En Pinamar, el escándalo por la desvinculación de la jefa de Tesorería, Norma Beatriz Watson, estalló en plena madrugada y bajo un manto de discreción que ya genera más preguntas que certezas. La funcionaria arrastra una imputación penal por una presunta malversación millonaria y una batería de irregularidades contables detectadas en la administración local. El caso quedó registrado en 11 videos filmados entre el 24 de enero y el 4 de febrero, en los que se la ve tomando fajos de dinero durante su horario laboral y guardandolos en su cartera.
Mientras la justicia intenta precisar el alcance económico de la maniobra (una cifra que el propio municipio admite como millonaria) la identidad de Watson se hizo pública apenas las imágenes comenzaron a circular. Con 30 años de trayectoria, 59 años de edad y antecedentes de sanciones administrativas, la ex jefa de Tesorería quedó envuelta en un proceso que derivó en su expulsión mediante decreto. La defensa, por su parte, cuestionó la validez de las filmaciones y aseguró que el dinero le pertenecía, una versión tan poco convincente como reiterada.
La comuna, lejos de brindar explicaciones detalladas, se limitó a señalar a la fiscalía y a la Policía Federal por no detener a la funcionaria cuando salió del edificio municipal, una acusación transmitida por el vocero del intendente, Diego Andrés Uribe.
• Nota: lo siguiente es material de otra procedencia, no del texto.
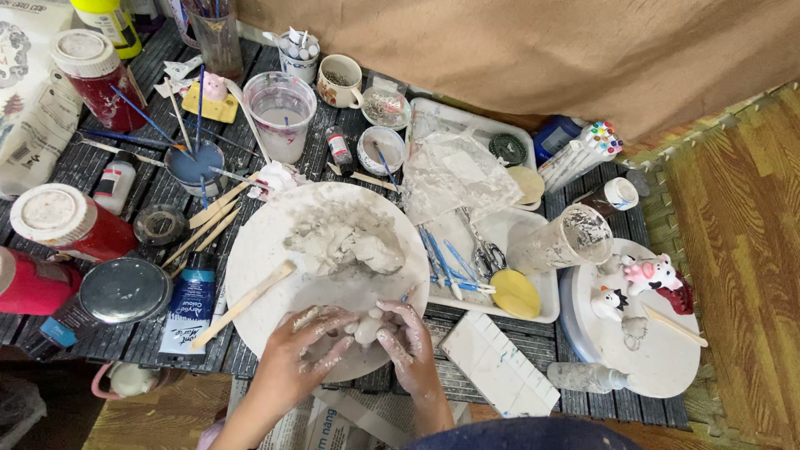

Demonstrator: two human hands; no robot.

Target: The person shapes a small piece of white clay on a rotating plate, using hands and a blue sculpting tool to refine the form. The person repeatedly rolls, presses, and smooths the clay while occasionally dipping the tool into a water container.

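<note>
Grey clay lump (343, 239) on round board (258, 250) (cup (282, 115) of cloudy water beyond).

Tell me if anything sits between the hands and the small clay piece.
Nothing visible does. Both the left hand and the right hand already touch the small clay piece, cupping it over the round white board.

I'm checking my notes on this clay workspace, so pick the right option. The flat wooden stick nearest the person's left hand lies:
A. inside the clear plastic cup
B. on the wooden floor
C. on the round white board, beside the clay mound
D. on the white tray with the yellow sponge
C: the wooden stick lies across the round white board, left of the grey clay mound, just above the left hand.
</note>
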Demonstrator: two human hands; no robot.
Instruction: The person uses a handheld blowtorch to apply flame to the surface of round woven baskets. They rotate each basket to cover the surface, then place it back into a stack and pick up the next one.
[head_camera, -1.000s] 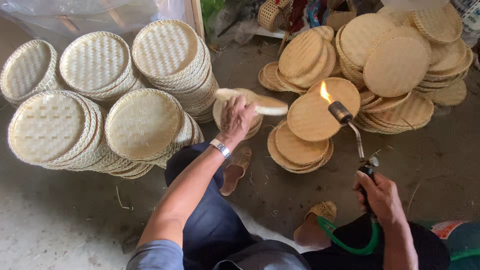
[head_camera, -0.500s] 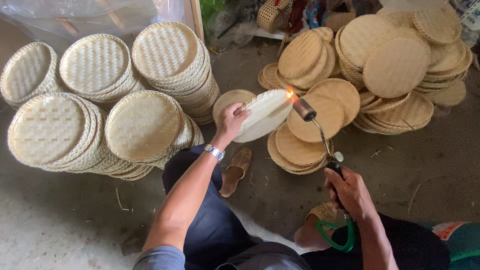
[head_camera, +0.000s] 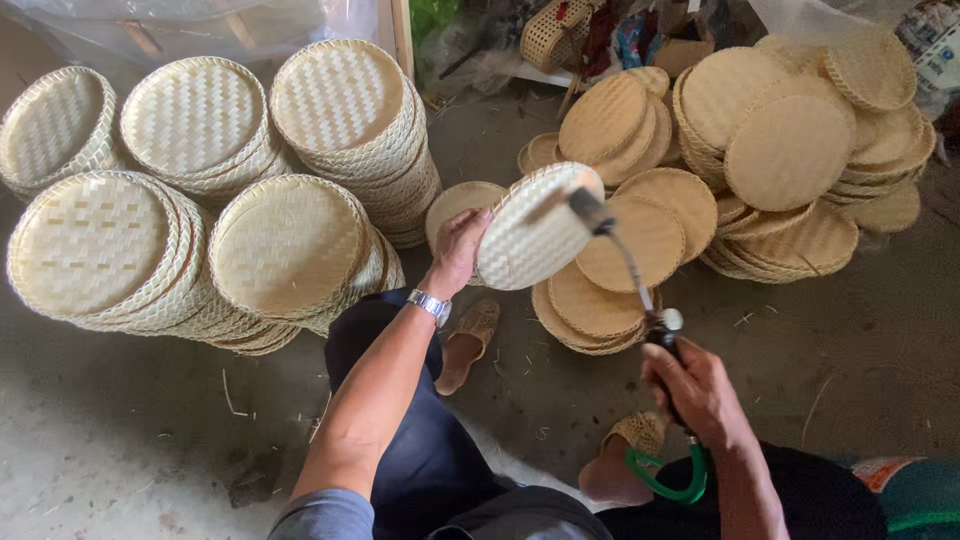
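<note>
Left hand (head_camera: 458, 248): clamped on the rim of a pale woven tray (head_camera: 538, 228), held tilted above the floor (head_camera: 120, 440).
Right hand (head_camera: 700, 392): wrapped around a gas torch (head_camera: 628, 262), its nozzle against the tray's face.
Hands: well apart.
Left: pale tray stacks (head_camera: 285, 255).
Right: tan tray stacks (head_camera: 790, 150).
Below: a woven sandal (head_camera: 468, 340).

A craft workshop for woven basketry, set on a bare concrete floor (head_camera: 120, 450) strewn with stray straw bits. Stacked everywhere: pale round woven trays (head_camera: 290, 250) at left, darker flat woven discs (head_camera: 790, 150) at right. Also clear plastic sheeting (head_camera: 200, 20) behind, and a gas torch (head_camera: 625, 260) in use.
</note>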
Una respuesta que, en lugar de aportar claridad, evidencia el silencio y la falta de responsabilidad política con que la gestión intenta atravesar el caso.
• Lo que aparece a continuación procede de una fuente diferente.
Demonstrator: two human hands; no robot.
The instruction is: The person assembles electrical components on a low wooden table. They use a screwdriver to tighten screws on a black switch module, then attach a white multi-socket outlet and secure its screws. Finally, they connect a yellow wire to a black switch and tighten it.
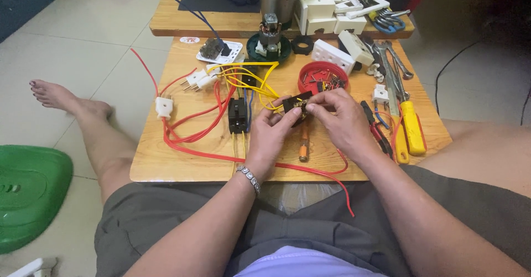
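Observation:
My left hand [269, 136] and my right hand [338, 119] meet over a low wooden table [182, 163]. Together they pinch a small black electrical part [297, 104] with brass contacts. Yellow wires [251, 78] run from that part back toward a motor unit [270, 39]. A black switch block [238, 115] lies just left of my left hand. Under my hands rests an orange-handled screwdriver [303, 144]. Red wires [193, 127] loop across the table to white plugs [200, 79] and a white connector [163, 106].
A red round tray [322, 78] of small parts sits behind my hands. Yellow-handled screwdrivers [412, 127], red pliers [378, 129] and wrenches [392, 67] lie to the right. White socket housings [332, 6] and a metal cup [279, 0] stand at the back. A green plastic stool [27, 191] is on the floor at left.

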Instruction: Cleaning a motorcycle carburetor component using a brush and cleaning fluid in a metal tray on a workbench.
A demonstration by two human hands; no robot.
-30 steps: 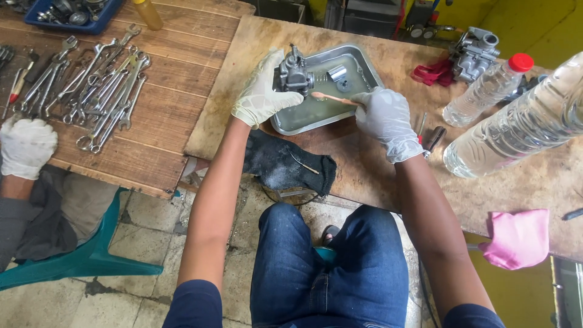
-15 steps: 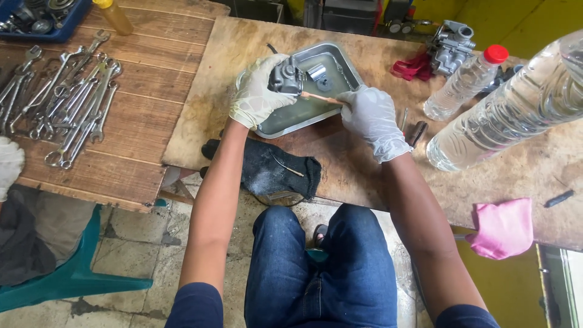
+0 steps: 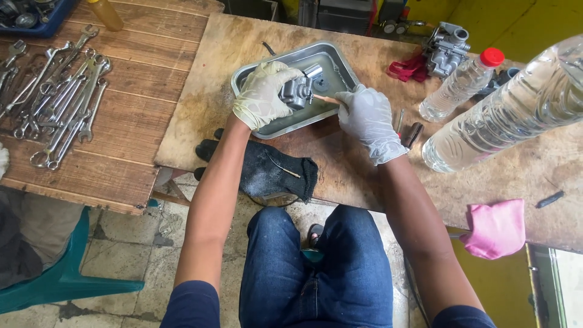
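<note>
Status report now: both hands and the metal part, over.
Left hand grips grey metal part over steel tray. Right hand holds thin stick, tip at the part. Nothing in the way.

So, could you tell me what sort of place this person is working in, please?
Most likely a small engine repair workshop: rows of wrenches lie on a plank table, the gloved left hand holds a metal carburettor-like part over a metal tray, and a second such part sits nearby.

Two wooden tabletops are sitting side by side — a slatted one [image 3: 130, 79] and a stained plywood board [image 3: 243, 42]. A teal plastic chair [image 3: 57, 276] is standing on the worn tile floor [image 3: 143, 243] — yellow walls [image 3: 516, 21] are showing behind.
</note>
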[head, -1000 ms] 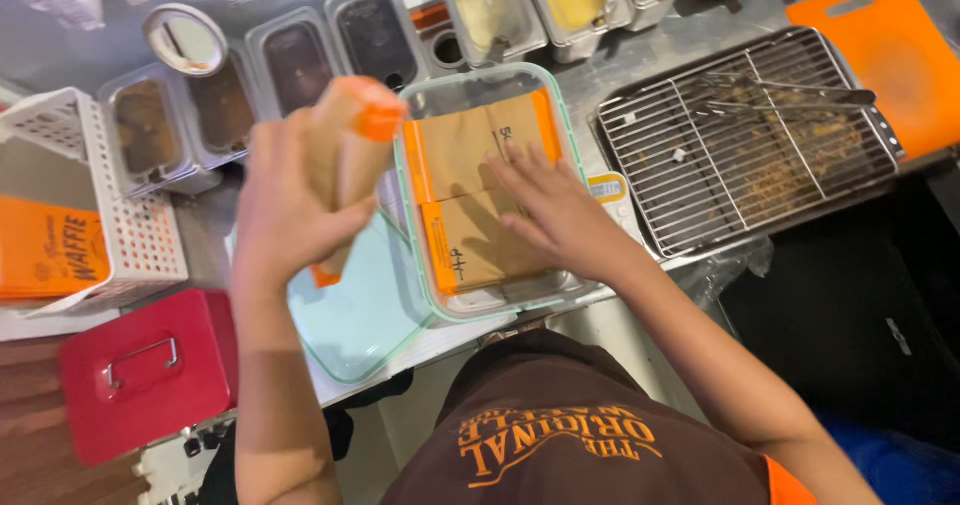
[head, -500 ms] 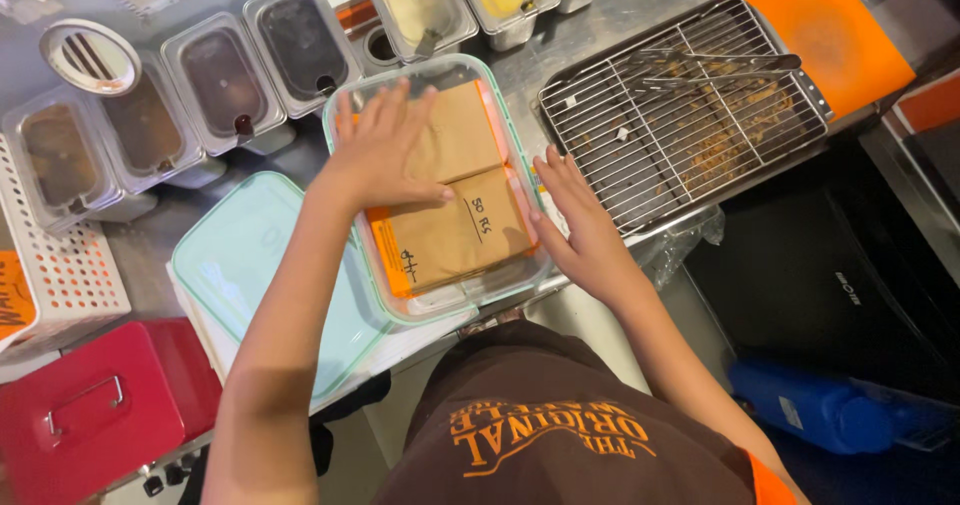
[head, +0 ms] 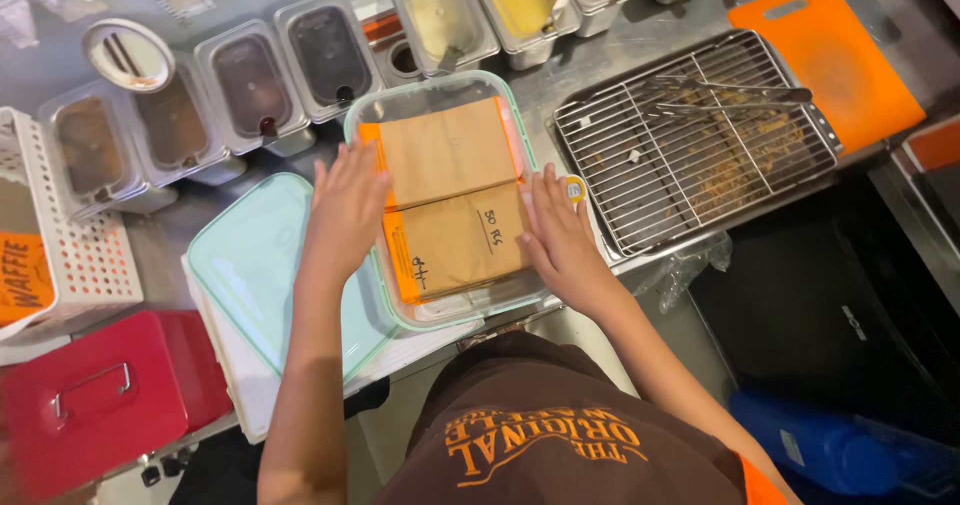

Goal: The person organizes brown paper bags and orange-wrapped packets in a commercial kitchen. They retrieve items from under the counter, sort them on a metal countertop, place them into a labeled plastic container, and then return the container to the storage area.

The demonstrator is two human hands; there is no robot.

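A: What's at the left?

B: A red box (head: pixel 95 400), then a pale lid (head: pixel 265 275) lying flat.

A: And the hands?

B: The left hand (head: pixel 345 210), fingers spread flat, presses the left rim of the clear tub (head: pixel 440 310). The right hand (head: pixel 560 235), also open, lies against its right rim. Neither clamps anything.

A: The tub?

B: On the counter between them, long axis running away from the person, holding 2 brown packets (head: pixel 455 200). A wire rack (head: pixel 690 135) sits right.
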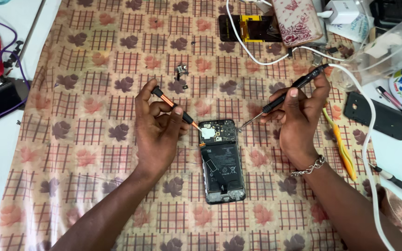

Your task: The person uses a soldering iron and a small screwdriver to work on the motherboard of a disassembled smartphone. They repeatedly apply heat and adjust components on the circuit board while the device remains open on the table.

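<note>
- Phone (223, 160) — it lies back-open and flat on the patterned cloth (94, 139) in the middle of the scene, between the two hands, its dark battery and the circuit board at its far end both uncovered.
- Left hand (157, 128): the fingers are closed round an orange-banded tool (175, 109), pinched between thumb and forefinger, its tip slanting down to the far left corner of the phone — whether it touches I cannot tell.
- Right hand (301, 116): the fingers grip a black screwdriver (287, 95) near its middle; the thin metal tip points down and left, just beside the phone's far right corner.
- A bracelet (309, 168) sits on the right wrist.
- Step in hand, as I judge it: working on the board end of the opened phone, one tool steadying or prying while the screwdriver comes to a screw.
- The next move seems to call for setting the screwdriver tip squarely in a small screw head while the phone is kept from sliding on the cloth.
- Further out: a small loose metal part (181, 70) on the far cloth, a yellow tool (343, 148) to the right, a white cable (371, 139) looping past the right arm, a black phone cover (375, 116) at the right.
</note>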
El sumario administrativo, iniciado meses atrás, terminó de confirmar maniobras contables adulteradas, diferencias de caja, doble registración de ingresos y el uso indebido de la cuenta “Ingresos Pendientes”. Con esos resultados, la cesantía se aplicó de manera retroactiva y el expediente fue elevado al Tribunal de Cuentas, que ahora deberá determinar la responsabilidad patrimonial por el perjuicio ocasionado al erario público.
Sin embargo, más allá de las medidas formales, la situación expone otro costado de la administración del intendente Juan Ibarguren (PRO): la debilidad financiera y el desorden interno. Hace apenas tres meses, este mismo municipio tuvo que gestionar un préstamos de $1.000 millones en el Banco Provincia para poder pagar sueldos, tras una brusca caída de la coparticipación y la recaudación local.
Paradójicamente, mientras la fuerza política del intendente promueve el achicamiento del Estado, Ibarguren debió recurrir a la asistencia del gobierno provincial para evitar un conflicto aún mayor con los trabajadores municipales, que ya venían realizando medidas de fuerza y denunciando incumplimientos salariales.
Ahora, el desfalco atribuido a Watson no hace más que profundizar las dudas sobre la capacidad de control interno y la transparencia de una gestión que se muestra hermética cuando la responsabilidad recae sobre sus propios funcionarios. En un municipio que pide auxilio financiero pero admite pérdidas millonarias por irregularidades en sus arcas, el silencio oficial resulta tan elocuente como inquietante.